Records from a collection
──────

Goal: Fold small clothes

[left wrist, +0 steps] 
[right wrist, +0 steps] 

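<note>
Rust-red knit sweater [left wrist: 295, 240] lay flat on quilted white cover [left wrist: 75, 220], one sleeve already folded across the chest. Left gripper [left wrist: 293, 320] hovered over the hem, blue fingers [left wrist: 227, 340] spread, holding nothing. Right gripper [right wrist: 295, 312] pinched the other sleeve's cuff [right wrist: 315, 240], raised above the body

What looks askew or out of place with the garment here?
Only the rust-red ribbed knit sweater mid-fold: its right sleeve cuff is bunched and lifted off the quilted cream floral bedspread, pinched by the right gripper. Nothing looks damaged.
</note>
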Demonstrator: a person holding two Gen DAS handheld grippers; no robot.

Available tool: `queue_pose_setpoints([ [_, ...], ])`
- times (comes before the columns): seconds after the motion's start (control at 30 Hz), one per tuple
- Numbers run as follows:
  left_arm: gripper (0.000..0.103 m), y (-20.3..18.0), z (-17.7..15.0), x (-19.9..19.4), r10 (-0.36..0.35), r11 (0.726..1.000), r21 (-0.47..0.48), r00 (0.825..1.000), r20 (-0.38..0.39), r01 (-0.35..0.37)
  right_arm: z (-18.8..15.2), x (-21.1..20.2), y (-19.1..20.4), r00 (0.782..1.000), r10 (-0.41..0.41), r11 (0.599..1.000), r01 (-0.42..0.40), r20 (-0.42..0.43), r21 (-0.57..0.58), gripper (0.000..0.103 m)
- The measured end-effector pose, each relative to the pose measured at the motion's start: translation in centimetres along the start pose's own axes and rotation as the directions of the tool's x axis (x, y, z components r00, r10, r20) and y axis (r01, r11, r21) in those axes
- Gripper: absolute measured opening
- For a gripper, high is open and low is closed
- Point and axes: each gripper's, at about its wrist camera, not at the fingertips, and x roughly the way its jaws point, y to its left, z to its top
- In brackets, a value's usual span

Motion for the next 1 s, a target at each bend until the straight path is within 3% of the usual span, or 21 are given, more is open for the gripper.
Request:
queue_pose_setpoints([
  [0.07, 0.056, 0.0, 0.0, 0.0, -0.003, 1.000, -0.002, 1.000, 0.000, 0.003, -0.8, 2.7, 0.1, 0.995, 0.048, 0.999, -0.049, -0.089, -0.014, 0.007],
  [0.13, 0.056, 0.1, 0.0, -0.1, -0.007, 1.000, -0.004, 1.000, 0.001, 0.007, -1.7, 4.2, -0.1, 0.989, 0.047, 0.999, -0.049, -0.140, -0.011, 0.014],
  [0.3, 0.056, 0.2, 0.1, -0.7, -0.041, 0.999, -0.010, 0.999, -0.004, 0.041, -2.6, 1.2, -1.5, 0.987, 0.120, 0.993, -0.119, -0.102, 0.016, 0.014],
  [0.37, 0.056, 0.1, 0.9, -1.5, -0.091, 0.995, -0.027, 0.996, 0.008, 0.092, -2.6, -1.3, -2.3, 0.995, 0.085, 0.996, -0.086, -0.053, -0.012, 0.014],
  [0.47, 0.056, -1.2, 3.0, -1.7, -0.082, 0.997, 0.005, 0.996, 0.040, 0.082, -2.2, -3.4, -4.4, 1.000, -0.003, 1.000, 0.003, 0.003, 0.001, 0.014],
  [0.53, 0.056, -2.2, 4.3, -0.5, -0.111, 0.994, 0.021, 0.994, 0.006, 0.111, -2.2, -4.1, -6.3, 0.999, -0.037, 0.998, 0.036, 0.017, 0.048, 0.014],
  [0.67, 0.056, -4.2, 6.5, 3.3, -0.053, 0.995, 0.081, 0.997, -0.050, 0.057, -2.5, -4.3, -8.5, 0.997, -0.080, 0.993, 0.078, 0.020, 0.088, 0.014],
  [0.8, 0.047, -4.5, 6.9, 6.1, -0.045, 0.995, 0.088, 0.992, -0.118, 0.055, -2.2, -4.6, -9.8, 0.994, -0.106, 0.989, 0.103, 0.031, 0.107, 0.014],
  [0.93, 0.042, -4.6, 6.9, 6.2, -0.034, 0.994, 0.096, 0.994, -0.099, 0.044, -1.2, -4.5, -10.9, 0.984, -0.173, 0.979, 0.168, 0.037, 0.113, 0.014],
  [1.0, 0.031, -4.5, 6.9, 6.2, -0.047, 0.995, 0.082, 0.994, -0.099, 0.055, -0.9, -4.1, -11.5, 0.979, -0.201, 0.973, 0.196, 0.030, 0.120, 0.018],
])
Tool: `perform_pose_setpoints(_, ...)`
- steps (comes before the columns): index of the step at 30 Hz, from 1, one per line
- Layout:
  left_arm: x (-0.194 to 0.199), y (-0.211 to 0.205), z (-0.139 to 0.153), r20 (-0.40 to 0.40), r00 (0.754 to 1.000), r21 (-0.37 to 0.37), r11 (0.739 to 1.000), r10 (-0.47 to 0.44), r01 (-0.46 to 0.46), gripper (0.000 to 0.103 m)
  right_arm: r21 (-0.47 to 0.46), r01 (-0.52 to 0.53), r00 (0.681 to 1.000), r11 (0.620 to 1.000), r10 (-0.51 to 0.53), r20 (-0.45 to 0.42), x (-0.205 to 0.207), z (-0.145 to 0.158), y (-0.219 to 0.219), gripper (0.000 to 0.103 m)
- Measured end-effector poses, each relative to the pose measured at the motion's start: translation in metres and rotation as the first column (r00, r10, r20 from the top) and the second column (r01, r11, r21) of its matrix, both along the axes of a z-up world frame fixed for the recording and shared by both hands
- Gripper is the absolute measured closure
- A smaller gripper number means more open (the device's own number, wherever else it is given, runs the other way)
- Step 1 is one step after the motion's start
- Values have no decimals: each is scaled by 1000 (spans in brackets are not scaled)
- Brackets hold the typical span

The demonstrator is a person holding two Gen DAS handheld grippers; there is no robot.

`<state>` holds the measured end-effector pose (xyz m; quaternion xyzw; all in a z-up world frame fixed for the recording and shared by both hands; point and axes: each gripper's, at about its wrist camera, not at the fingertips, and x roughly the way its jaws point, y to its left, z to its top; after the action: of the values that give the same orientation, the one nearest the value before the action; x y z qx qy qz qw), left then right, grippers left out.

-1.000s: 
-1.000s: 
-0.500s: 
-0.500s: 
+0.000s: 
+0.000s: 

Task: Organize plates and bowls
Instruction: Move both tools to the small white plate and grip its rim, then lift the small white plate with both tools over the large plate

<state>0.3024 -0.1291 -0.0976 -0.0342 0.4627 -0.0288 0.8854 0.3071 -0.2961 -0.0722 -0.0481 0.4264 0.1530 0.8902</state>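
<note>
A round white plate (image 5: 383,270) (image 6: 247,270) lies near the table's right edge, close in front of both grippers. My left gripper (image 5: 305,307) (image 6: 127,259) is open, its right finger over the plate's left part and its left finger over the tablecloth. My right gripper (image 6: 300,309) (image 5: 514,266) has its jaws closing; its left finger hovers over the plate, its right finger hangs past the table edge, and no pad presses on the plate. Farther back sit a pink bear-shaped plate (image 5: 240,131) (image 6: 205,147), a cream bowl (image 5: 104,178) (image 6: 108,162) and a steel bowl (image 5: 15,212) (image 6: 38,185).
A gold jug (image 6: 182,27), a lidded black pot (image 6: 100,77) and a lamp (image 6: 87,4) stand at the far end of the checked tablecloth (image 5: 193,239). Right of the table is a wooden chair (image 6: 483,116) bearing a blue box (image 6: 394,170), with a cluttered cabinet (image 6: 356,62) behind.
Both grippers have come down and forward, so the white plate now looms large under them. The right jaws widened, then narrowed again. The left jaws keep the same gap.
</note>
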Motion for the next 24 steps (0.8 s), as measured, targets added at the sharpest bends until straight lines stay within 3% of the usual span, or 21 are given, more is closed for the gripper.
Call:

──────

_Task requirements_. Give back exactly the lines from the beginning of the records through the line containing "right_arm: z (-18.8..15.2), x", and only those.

_Expected answer_.
Goal: Fold small clothes

[left wrist, +0 steps] 
[right wrist, +0 steps] 

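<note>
Rust-red knit sweater [left wrist: 295, 240] lay flat on quilted white cover [left wrist: 75, 220], one sleeve already folded across the chest. Left gripper [left wrist: 293, 320] hovered over the hem, blue fingers [left wrist: 227, 340] spread, holding nothing. Right gripper [right wrist: 295, 312] pinched the other sleeve's cuff [right wrist: 315, 240], raised above the body

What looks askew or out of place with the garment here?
Only the rust-red ribbed knit sweater mid-fold: its right sleeve cuff is bunched and lifted off the quilted cream floral bedspread, pinched by the right gripper. Nothing looks damaged.
</note>
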Demonstrator: a person holding two Gen DAS handheld grippers; no robot.

Available tool: `queue_pose_setpoints([ [_, ...], ])`
- times (comes before the columns): seconds after the motion's start (control at 30 Hz), one per tuple
- Numbers run as follows:
  left_arm: gripper (0.000..0.103 m), y (-20.3..18.0), z (-17.7..15.0), x (-19.9..19.4), r10 (-0.36..0.35), r11 (0.726..1.000), r21 (-0.47..0.48), r00 (0.825..1.000), r20 (-0.38..0.39), r01 (-0.35..0.37)
  right_arm: z (-18.8..15.2), x (-21.1..20.2), y (-19.1..20.4), r00 (0.782..1.000), r10 (-0.41..0.41), r11 (0.599..1.000), r01 (-0.42..0.40), r20 (-0.42..0.43), r21 (-0.57..0.58), gripper (0.000..0.103 m)

Work on this exercise is complete.